中には憂鬱に囚われたかえでが待っている。その事実を前に二人は振り向くと誠に手招きした。
「え?」
不思議そうに二人に近づく誠だが嵯峨のニヤけた顔を思い出して少し下がった。
「男だろ?先頭はお前だ。『許婚』としての責任だ。行け」
「西園寺さん。それは関係ないでしょ。どうせ入らなきゃならない詰め所なんですから一緒に入りましょうよ」
誠の言葉にかなめははたと気づいた。カウラはドアから離れて誠の後ろにつけた。そして二人はハンドサインで誠に部屋への突入を命じた。
「じゃあ、貴様が入って3分後に私達が順番に入る。それなら問題ないだろ」
そうカウラに言われてしまうと逆らうことは出来ない。頭を掻きながら誠は実働部隊の詰め所に入った。
「おはようございます!」
さわやかに。そう自分に言い聞かせて部屋を眺めてみた。実働部隊の部隊長の席にはちょこんとランが座って端末の画面をのぞきこんでいた。
「はえ―じぇねーか」
ランは引きつった笑みを浮かべながらそう言った。
沈黙が機動部隊詰め所に舞い降りた。
「遅くなりました!」
今度はカウラが入ってきた。ランはすぐに早く席に着けというハンドサインを送った。せかせかと急ぎ足で自分の席に着いたカウラも端末を起動させた。その隣の第二小隊小隊長席のかえでは明らかに敵意の目でカウラをにらみつけていた。誠はそれをあえて無視して自分の席の端末を起動させるスイッチを押した。
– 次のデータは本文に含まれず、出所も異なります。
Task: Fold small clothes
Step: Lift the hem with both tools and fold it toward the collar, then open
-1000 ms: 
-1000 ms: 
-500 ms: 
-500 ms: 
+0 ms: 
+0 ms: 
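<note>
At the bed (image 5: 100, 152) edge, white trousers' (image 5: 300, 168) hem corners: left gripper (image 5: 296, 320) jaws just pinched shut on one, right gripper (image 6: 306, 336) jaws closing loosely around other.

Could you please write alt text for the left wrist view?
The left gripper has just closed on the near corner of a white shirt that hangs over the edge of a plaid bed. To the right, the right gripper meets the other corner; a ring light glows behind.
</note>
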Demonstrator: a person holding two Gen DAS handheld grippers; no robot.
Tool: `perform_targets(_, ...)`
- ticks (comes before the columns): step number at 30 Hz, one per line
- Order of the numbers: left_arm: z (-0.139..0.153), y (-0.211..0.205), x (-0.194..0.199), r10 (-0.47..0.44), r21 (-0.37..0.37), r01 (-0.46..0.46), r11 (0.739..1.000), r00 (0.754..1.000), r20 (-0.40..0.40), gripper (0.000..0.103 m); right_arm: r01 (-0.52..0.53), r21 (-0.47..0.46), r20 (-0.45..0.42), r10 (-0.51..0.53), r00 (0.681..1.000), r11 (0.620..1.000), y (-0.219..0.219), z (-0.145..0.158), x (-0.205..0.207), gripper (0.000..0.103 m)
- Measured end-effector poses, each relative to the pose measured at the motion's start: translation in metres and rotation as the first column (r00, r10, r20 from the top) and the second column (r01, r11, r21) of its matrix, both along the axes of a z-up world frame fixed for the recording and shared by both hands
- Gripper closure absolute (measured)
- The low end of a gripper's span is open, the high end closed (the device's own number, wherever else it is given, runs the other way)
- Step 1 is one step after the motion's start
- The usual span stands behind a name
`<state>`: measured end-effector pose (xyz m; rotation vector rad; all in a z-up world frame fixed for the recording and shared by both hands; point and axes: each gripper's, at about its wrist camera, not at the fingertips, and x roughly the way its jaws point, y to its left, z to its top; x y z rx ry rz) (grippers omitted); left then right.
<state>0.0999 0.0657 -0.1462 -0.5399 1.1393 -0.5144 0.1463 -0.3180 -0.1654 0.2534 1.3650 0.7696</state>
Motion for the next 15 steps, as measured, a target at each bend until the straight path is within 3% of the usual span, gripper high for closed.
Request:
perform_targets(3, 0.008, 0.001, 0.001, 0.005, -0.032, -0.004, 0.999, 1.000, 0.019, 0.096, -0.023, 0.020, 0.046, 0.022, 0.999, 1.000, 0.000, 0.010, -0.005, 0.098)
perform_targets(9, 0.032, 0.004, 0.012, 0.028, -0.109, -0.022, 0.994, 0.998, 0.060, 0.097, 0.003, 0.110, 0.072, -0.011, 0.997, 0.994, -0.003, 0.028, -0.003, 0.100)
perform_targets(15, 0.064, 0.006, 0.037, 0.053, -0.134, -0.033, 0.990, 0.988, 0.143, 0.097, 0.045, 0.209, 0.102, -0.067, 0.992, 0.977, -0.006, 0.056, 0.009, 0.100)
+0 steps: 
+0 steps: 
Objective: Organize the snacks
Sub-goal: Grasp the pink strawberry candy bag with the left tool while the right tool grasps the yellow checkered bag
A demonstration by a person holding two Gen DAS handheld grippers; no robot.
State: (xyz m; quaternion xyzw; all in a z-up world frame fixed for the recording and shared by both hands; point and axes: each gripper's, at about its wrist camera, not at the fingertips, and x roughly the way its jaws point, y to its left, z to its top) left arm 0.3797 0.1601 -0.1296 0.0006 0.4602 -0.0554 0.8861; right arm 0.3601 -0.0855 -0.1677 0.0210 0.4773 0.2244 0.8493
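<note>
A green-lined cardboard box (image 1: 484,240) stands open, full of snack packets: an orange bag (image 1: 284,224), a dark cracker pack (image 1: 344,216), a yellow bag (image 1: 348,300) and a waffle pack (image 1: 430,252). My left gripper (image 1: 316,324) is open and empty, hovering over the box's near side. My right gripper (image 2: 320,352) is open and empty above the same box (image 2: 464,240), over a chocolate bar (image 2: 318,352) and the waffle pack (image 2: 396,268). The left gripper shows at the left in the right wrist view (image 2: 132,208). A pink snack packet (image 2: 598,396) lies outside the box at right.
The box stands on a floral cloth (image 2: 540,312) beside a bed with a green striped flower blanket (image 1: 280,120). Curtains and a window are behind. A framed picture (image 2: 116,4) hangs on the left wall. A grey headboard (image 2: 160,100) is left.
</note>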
誠はセキュリティーを確認した後、ランに限定してコメントを打ち込んだ。そしてランを見てみると元々にらみつけるような目をしている彼女の目がさらに厳しくなった。
「おあよーんす」
いつものだれた調子を装ってかなめが扉を開いた。彼女の声に反応してかえでが顔を上げた。その瞳に見つめられたかなめの表情が凍りつくのが誠にも見えた。そのまますり足で誠の席の隣の自分のデスクにつくとすぐに端末からコードを伸ばして首の後ろのジャックに差し込んだ。
「おはようございます……」
力なくかなめのあいさつに応えるかえでは明らかに落ち込んでいた。
『大丈夫か?日野少佐は気にしてると思うぞ』
今度はカウラのコメントが誠の作業中の画面に浮かんだ。
『何度も言いますけどあの人は西園寺さんの担当でしょ?僕は関係ないですよ』
誠も今回のかえでの暴走に関する責任はなんとかかなめに押し付けたかった。
『いつアタシがあの僕っ娘の担当になったんだ?さっきも言った通り『許婚』のオメエがなんとかしろ。それが男ってもんだ』
コメントをしながらかなめの視線が自分に突き立ってくるのを見て誠は頭を掻いた。かなめも誠と同じ心境だと言うことはありありと分かった。
「ベルガー大尉すまないが……」
明らかに冴えない表情のかなめを見つけたかえでは矛先をカウラに向けていた。